- DATASET CONTENT -

++++++

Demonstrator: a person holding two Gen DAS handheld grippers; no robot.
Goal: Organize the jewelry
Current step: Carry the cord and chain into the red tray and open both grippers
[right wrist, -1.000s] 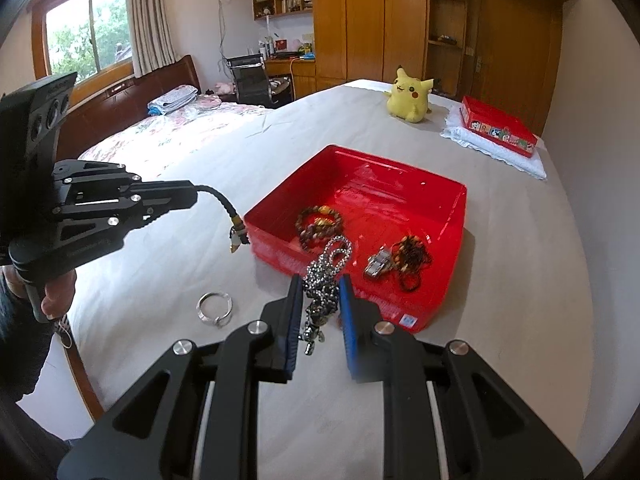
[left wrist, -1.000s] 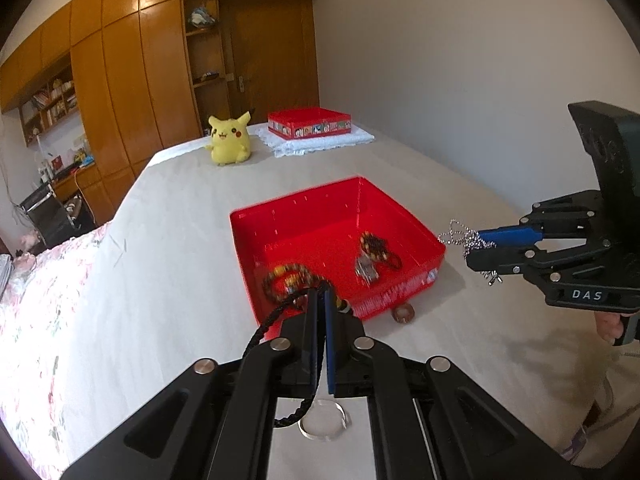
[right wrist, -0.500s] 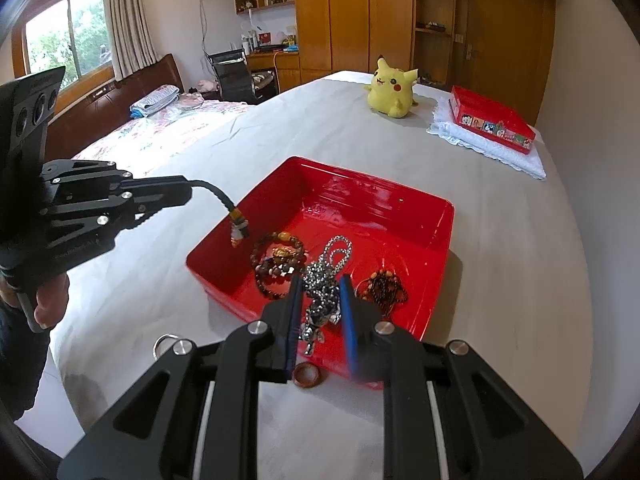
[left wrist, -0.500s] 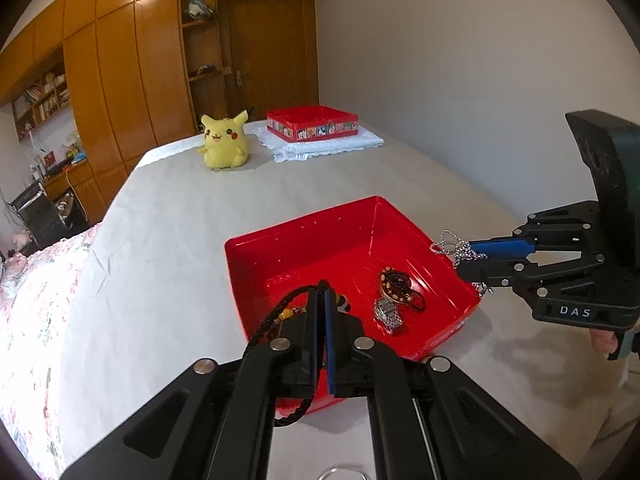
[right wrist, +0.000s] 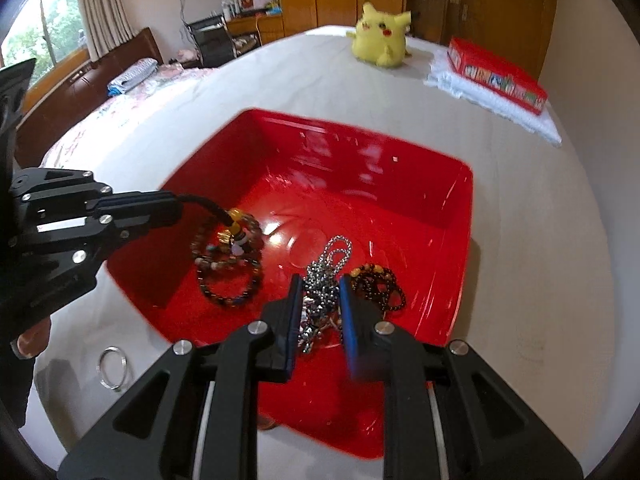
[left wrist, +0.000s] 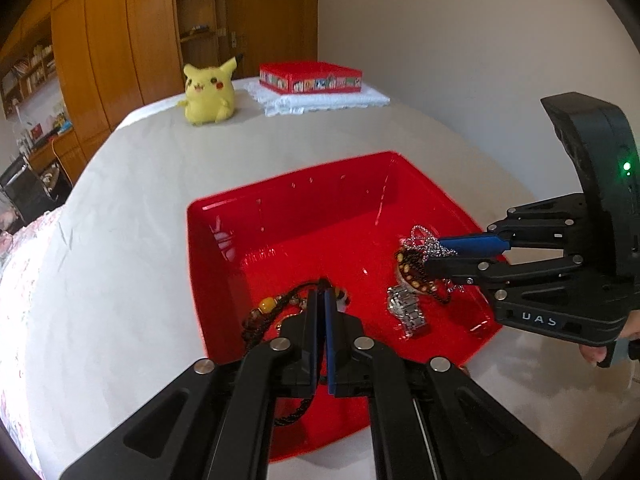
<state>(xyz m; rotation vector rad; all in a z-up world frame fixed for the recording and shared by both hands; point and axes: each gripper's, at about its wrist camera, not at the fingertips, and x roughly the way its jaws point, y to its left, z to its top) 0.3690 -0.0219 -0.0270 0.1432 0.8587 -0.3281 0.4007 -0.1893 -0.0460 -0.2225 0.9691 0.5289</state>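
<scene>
A red tray (left wrist: 304,200) (right wrist: 448,184) sits on the white bed. My left gripper (left wrist: 321,292) (right wrist: 176,208) is shut on a black cord necklace (left wrist: 276,308) whose beaded end (right wrist: 236,232) hangs over beaded bracelets (right wrist: 228,276) in the tray. My right gripper (right wrist: 320,300) (left wrist: 432,256) is over the tray, jaws parted, with a silver chain (right wrist: 324,276) (left wrist: 424,240) between them, draped down into the tray. A dark bead bracelet (right wrist: 380,284) (left wrist: 412,268) and a silver watch (left wrist: 406,312) lie in the tray.
A silver ring (right wrist: 113,368) lies on the bed left of the tray. A yellow Pikachu plush (left wrist: 208,92) (right wrist: 380,40) and a red box (left wrist: 310,76) (right wrist: 496,76) on a white cloth are at the far end. A wall runs along the right.
Both grippers moved forward and down over the tray. The right gripper's jaws have widened around the silver chain, which now reaches the tray floor. The cord's end now hangs inside the tray.
</scene>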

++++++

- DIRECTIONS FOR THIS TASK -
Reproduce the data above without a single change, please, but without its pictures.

- YOUR RESPONSE -
Demonstrator: a person holding two Gen DAS handheld grippers; no robot.
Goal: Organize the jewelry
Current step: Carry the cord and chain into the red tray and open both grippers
[right wrist, -1.000s] 
[left wrist, -1.000s] 
[right wrist, -0.500s] 
[left wrist, -0.500s] 
[right wrist, +0.000s] 
[left wrist, +0.000s] 
<state>(xyz m; rotation vector rad; all in a z-up world frame fixed for the recording and shared by both hands; point and axes: each gripper's, at about its wrist camera, not at the fingertips, and x roughly the way its jaws point, y to its left, z to its top) 0.3690 -0.0219 -0.0270 0.1432 0.8587 -0.3281 0.4007 -0.1893 -0.0460 -0.2225 0.9691 0.5289</state>
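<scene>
A red tray (left wrist: 304,200) (right wrist: 448,184) sits on the white bed. My left gripper (left wrist: 321,292) (right wrist: 176,208) is shut on a black cord necklace (left wrist: 276,308) whose beaded end (right wrist: 236,232) hangs over beaded bracelets (right wrist: 228,276) in the tray. My right gripper (right wrist: 320,300) (left wrist: 432,256) is over the tray, jaws parted, with a silver chain (right wrist: 324,276) (left wrist: 424,240) between them, draped down into the tray. A dark bead bracelet (right wrist: 380,284) (left wrist: 412,268) and a silver watch (left wrist: 406,312) lie in the tray.
A silver ring (right wrist: 113,368) lies on the bed left of the tray. A yellow Pikachu plush (left wrist: 208,92) (right wrist: 380,40) and a red box (left wrist: 310,76) (right wrist: 496,76) on a white cloth are at the far end. A wall runs along the right.
Both grippers moved forward and down over the tray. The right gripper's jaws have widened around the silver chain, which now reaches the tray floor. The cord's end now hangs inside the tray.
</scene>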

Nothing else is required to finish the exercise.